Trois manuscrits autographes complets, rédigés à l'encre violette sur six feuillets quadrillés perforés de 32, 37 et 32 lignes, de l'important poème intitulé « L'évadé », faisant partie du célèbre triptyque antimilitariste de Boris Vian avec « Le déserteur » et « A tous les enfants ». Ce poème, composé en 1954, a été publié de manière posthume dans Chansons et Poèmes en 1966.
Le premier manuscrit est titré « L'évadé » et est signé à la fin par Boris Vian, il comporte deux légères différences avec le texte définitif de la chanson.
Le deuxième manuscrit, sans titre, est abondamment raturé et corrigé mais il ne diffère pas avec le texte définitif.
Le troisième, différemment intitulé, porte le nom de « Le temps de vivre » et ne présente pas de variante, hormis le titre, avec le texte définitif.Enfin, nous joignons, sur un feuillet perforé, le tapuscrit complet de la chanson.
Superbe et tragique hymne polysémique composée au lendemain de la Seconde Guerre Mondiale et au cœur des guerres coloniales.Ce très beau poème relate l'intensité des derniers instants de vie d'un personnage qui semble s'être échappé d'un camp :
« Il a dévalé la colline / Ses pieds faisaient rouler les pierres / Là-haut, entre les quatre murs / La sirène chantait sans joie ». L'homme est poursuivi par ses geôliers (
« Les canons d'acier bleu crachaient / De courtes flammes de feu sec ») qui finissent par l'abattre :
« Une abeille de cuivre chaud / L'a foudroyé sur l'autre rive / Le sang et l'eau se sont mêlés ». Au-delà de son incontestable dimension antimilitariste, ce poème est également un puissant hymne épicurien. Le camp que
« l'évadé » fuit pourrait dès lors symboliser le carcan social, en opposition aux bonheurs procurés par les richesses de la nature :
« Il respirait l'odeur des arbres / Avec son corps comme une forge / La lumière l'accompagnait / Et lui faisait danser son ombre. » Le personnage principal ferait donc le choix de fuir cette prison un profit d'une existence éphémère mais riche. La conclusion
« Il avait eu le temps de vivre » confirme cette lecture : Boris Vian, atteint d'irrémédiables problèmes cardiaques était on ne peut plus conscient de la fugacité de la vie et de son implacable conclusion : la mort.

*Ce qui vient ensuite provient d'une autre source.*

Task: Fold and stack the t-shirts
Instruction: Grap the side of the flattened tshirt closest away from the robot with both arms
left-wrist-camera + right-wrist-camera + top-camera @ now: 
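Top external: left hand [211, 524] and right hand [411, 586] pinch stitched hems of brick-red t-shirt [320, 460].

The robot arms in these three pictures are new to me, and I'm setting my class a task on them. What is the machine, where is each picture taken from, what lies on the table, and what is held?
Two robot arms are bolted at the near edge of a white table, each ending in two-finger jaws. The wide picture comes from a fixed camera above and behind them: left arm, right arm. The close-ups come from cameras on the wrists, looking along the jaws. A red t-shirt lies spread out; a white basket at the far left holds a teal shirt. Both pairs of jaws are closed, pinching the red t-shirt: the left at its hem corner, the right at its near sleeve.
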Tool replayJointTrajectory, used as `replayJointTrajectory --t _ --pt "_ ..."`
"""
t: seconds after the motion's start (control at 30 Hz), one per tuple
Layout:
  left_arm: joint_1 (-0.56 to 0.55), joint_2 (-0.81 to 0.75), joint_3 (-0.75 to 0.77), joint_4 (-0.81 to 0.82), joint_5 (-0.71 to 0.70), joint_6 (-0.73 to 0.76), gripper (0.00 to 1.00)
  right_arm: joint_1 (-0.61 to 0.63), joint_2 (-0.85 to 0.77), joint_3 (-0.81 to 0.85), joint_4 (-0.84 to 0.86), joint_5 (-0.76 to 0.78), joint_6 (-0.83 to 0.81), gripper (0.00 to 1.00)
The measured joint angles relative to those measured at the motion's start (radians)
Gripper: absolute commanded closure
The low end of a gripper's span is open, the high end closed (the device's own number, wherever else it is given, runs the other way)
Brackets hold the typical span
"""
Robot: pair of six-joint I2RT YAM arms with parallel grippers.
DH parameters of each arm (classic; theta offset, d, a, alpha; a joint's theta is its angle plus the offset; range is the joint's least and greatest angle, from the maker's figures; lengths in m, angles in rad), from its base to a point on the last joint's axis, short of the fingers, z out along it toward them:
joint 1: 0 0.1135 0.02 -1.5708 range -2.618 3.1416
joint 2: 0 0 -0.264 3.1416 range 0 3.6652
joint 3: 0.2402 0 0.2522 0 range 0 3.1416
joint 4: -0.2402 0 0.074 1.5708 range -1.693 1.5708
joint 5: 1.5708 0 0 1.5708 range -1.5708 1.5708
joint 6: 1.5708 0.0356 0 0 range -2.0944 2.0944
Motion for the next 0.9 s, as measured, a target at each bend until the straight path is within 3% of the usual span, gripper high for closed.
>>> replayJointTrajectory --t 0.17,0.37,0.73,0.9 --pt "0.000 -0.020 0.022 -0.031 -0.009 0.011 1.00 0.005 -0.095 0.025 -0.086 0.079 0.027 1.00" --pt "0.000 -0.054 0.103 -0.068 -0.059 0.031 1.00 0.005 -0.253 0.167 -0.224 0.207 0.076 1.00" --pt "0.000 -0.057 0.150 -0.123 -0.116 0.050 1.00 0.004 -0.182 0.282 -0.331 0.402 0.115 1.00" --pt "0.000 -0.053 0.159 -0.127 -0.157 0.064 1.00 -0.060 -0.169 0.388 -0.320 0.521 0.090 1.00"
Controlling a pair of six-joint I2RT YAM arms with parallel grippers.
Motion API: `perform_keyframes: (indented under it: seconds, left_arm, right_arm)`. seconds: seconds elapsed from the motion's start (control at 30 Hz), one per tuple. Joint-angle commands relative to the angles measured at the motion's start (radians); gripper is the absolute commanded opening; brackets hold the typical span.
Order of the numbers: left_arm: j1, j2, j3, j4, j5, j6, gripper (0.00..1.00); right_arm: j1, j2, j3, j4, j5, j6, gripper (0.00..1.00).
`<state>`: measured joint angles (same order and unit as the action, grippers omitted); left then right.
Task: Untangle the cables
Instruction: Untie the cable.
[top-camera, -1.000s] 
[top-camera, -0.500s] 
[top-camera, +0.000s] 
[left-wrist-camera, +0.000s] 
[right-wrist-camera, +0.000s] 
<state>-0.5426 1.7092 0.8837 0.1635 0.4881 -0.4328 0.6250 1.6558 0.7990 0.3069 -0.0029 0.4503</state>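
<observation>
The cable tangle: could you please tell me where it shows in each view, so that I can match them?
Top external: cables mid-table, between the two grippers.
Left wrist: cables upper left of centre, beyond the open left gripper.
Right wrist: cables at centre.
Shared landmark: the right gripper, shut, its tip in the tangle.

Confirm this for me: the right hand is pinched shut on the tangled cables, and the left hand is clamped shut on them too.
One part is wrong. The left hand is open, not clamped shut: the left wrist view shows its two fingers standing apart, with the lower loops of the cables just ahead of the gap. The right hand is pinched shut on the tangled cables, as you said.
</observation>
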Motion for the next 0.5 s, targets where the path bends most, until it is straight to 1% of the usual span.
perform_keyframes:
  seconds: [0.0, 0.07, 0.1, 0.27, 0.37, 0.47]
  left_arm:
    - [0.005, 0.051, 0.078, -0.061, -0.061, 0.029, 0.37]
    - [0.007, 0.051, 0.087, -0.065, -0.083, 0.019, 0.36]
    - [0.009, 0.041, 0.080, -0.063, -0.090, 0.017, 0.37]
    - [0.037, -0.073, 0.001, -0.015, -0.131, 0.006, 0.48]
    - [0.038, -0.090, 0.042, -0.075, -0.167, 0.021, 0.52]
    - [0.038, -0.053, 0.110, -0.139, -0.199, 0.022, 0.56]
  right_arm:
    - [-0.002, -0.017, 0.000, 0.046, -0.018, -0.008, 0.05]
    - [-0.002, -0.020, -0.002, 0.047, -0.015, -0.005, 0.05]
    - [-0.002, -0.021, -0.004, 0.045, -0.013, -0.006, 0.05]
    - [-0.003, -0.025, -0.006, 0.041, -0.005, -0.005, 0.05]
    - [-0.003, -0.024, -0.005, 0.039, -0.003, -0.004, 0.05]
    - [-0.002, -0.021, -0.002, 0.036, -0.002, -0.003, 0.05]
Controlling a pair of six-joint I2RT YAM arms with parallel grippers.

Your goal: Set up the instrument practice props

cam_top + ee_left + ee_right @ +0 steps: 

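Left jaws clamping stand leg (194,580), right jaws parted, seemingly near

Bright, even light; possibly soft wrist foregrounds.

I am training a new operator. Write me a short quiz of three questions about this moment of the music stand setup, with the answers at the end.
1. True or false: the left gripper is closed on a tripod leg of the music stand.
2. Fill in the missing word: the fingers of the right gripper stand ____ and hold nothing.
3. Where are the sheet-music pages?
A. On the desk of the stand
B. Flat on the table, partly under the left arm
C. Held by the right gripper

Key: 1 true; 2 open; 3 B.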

« Le temps de rire aux assassins / Le temps d'atteindre l'autre rive / Le temps de courir vers la femme / Il avait eu le temps de vivre »
Très rare ensemble de chaque étape créative de cette chanson qui concentre toute une vie et sa jouissance le temps d'un coup de fusil. Composé trois ans après
Les Fourmis, le texte semble une réécriture de la nouvelle au format chanson, cette forme artistique brève adoptée par Vian après ses multiples déboires littéraires.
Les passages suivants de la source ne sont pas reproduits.